U. IOWA (US)—A new study appears to answer a long-standing “chicken and egg” question about cystic fibrosis and lung disease: Which comes first—infection or inflammation?
“Using our model we are beginning to answer that question, and it looks like infection does precede inflammation,” says David Stoltz, assistant professor of internal medicine at the University of Iowa and lead author of a study published in the journal Science Translational Medicine.

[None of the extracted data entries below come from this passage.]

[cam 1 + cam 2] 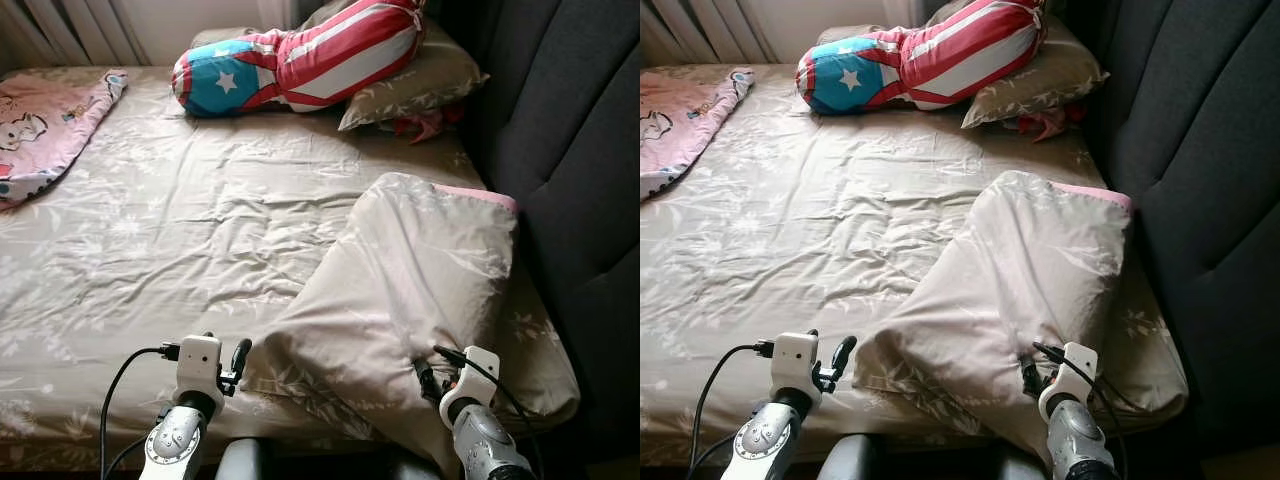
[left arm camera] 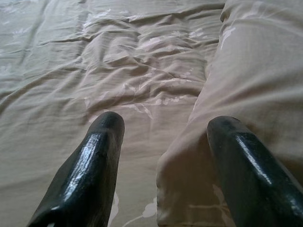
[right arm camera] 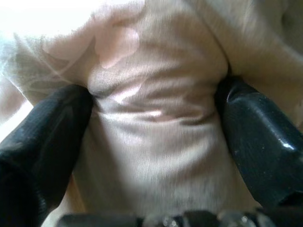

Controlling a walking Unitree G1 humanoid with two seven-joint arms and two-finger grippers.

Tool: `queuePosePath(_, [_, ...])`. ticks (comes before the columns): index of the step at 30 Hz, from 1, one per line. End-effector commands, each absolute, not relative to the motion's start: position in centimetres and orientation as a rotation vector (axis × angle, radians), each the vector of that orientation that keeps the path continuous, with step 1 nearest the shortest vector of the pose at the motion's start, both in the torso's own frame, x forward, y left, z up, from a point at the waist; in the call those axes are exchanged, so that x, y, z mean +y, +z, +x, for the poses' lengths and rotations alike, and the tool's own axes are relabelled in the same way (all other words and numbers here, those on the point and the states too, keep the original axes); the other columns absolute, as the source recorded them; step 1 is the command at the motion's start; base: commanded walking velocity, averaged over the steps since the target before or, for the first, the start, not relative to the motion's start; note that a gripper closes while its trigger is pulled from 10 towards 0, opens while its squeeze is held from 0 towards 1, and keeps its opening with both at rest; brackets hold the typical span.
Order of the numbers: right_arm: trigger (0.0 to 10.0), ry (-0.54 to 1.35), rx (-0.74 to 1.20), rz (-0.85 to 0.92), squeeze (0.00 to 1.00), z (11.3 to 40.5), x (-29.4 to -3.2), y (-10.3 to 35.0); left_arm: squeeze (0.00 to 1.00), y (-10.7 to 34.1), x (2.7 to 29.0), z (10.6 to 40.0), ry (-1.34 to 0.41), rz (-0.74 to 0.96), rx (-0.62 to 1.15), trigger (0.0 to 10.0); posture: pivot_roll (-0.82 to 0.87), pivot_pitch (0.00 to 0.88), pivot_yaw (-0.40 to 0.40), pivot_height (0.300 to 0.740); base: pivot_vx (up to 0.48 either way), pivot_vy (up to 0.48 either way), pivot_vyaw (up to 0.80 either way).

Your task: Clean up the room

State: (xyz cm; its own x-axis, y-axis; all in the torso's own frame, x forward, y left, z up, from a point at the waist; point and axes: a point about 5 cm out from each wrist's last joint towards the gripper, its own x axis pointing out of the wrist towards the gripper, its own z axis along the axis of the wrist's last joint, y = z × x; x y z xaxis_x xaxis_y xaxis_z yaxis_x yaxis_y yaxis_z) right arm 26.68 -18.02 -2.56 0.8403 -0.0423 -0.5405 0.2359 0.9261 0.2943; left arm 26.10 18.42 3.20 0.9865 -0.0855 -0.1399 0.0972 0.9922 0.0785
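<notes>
A beige floral pillow [image 1: 400, 290] lies slanted on the right side of the bed [image 1: 180, 230], its pink-edged far end close to the headboard. My right gripper [image 1: 430, 372] is at the pillow's near edge. In the right wrist view its fingers [image 3: 52, 123] squeeze a bunched fold of the pillow fabric [image 3: 151, 132] between them. My left gripper [image 1: 225, 345] hovers open at the pillow's near left corner. In the left wrist view that corner [image 2: 189, 161] lies between the spread fingers [image 2: 94, 156], untouched.
At the far end of the bed lie a stars-and-stripes bolster [image 1: 300, 60], a second beige pillow [image 1: 415, 85] and a red item [image 1: 425, 125]. A pink blanket [image 1: 45, 125] covers the far left corner. A dark padded headboard [image 1: 570, 150] walls the right side.
</notes>
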Motion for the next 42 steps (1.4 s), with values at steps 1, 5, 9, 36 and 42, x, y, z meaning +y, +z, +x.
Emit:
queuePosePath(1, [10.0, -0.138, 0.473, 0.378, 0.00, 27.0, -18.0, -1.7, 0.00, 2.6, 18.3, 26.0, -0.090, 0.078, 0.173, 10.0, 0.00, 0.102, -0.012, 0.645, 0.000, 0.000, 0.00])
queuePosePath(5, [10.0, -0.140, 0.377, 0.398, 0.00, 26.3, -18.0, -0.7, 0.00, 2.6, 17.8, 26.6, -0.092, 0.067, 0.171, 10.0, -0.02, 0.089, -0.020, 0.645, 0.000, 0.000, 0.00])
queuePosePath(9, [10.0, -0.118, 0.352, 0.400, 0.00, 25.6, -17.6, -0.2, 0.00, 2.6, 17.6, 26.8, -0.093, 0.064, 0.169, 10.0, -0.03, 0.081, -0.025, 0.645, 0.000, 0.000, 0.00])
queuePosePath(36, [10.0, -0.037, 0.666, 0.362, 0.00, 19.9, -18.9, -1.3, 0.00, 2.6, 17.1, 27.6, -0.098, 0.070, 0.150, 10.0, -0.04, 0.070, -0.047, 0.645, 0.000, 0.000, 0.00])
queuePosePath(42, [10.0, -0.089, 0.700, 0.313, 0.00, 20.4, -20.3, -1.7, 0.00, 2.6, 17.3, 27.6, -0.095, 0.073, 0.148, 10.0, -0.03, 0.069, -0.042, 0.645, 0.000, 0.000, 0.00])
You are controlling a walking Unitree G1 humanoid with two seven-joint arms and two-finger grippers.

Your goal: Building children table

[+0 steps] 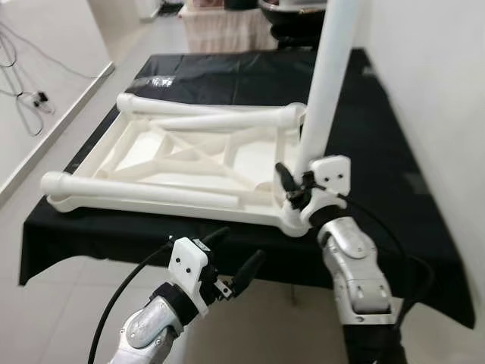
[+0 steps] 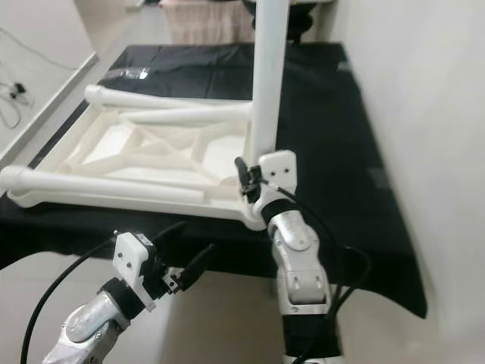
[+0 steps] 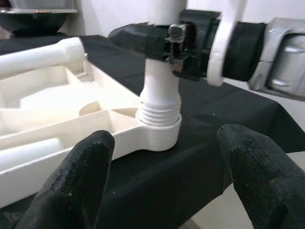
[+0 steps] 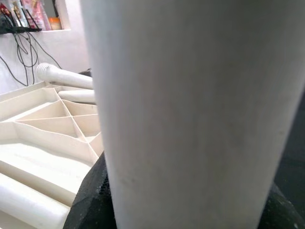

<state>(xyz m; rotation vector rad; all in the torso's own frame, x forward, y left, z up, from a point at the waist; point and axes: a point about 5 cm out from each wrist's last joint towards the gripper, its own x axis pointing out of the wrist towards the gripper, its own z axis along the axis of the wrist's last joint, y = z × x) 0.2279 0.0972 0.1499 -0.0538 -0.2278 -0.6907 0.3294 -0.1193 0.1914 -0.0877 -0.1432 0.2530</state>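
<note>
step: screwing leg | right end effector (image 1: 297, 189) clamped on upright white plastic table leg (image 1: 327, 83) at near corner socket of upturned white ribbed tabletop (image 1: 174, 163) on black-covered bench (image 1: 379, 159) | left end effector (image 1: 231, 262) wide, empty | I judge leg light, stiff, slippery: grip low.

One upturned white tabletop (image 1: 182, 163) lies on the black-draped counter (image 1: 379, 174) with four white legs — three lying across its ribbed underside (image 1: 144, 189) and one standing upright (image 1: 327, 83) at its near right corner.
</note>
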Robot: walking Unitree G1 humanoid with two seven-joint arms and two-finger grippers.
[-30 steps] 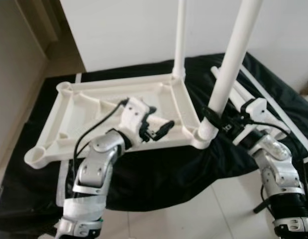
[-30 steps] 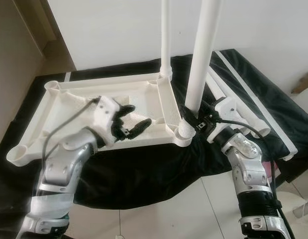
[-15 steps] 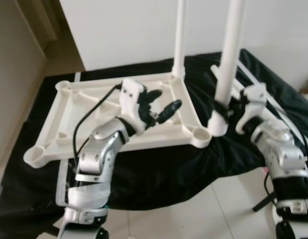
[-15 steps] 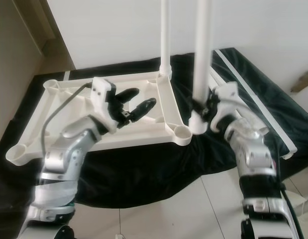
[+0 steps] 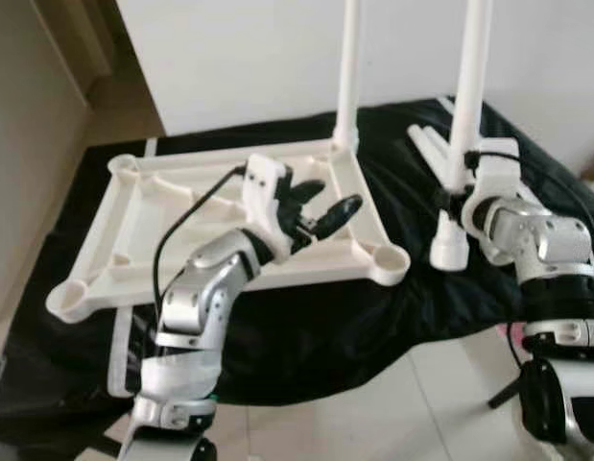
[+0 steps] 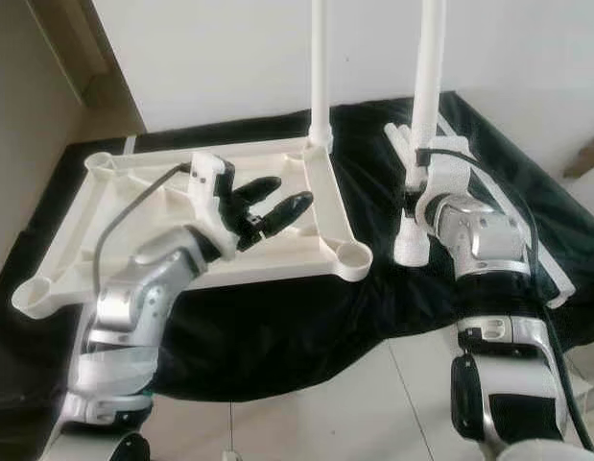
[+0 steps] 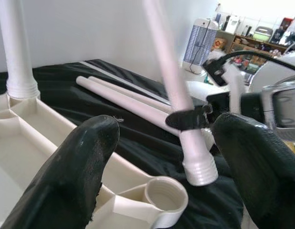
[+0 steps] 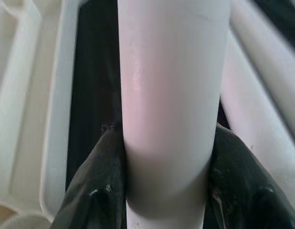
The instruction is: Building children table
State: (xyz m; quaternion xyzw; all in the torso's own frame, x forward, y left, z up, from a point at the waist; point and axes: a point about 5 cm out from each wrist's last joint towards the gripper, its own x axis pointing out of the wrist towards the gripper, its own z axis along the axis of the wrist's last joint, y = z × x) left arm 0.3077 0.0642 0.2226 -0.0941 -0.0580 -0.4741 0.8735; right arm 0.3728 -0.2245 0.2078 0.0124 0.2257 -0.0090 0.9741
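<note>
A white table top [image 5: 181, 226] lies upside down on black cloth [image 5: 306, 327], one leg [image 5: 347, 77] standing in its far corner. The right gripper [image 5: 457, 187] pinches a second leg [image 5: 464, 115] upright, just right of the near socket [image 5: 390, 257]. The left gripper [image 5: 320, 204] hovers spread above the top.

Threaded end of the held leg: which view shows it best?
Left wrist view: the leg's threaded end shows close up, hanging beside the empty corner socket. The eye views show it small beneath the right hand. The right wrist view shows smooth shaft between the fingers.
</note>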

“The importance of that finding is that it could dictate what types of therapy we might use. Knowing that infection is first suggests that if we can prevent or fight infection, then that might delay or prevent the lung disease in people with cystic fibrosis (CF).”
The finding supports early and aggressive treatment of lung infections in children with CF, adds Stoltz.
The new experimental model that Stoltz and colleagues at the University of Missouri used were pigs with a CF-causing gene mutation. The team generated the pig model in the hope that it would more closely mimic the human disease than mouse models do.
In the first six months of life, the CF pigs developed lung disease typical of what is seen in humans, including infection in the lungs, inflammation, and accumulation of mucus in the airways, which is a significant problem for patients with CF.
“This is a really great example where the pig serves as a model for what happens in the human, and the pig reacts to this disease in nearly the same way,” says Randall Prather, distinguished professor of reproductive biotechnology at the University of Missouri.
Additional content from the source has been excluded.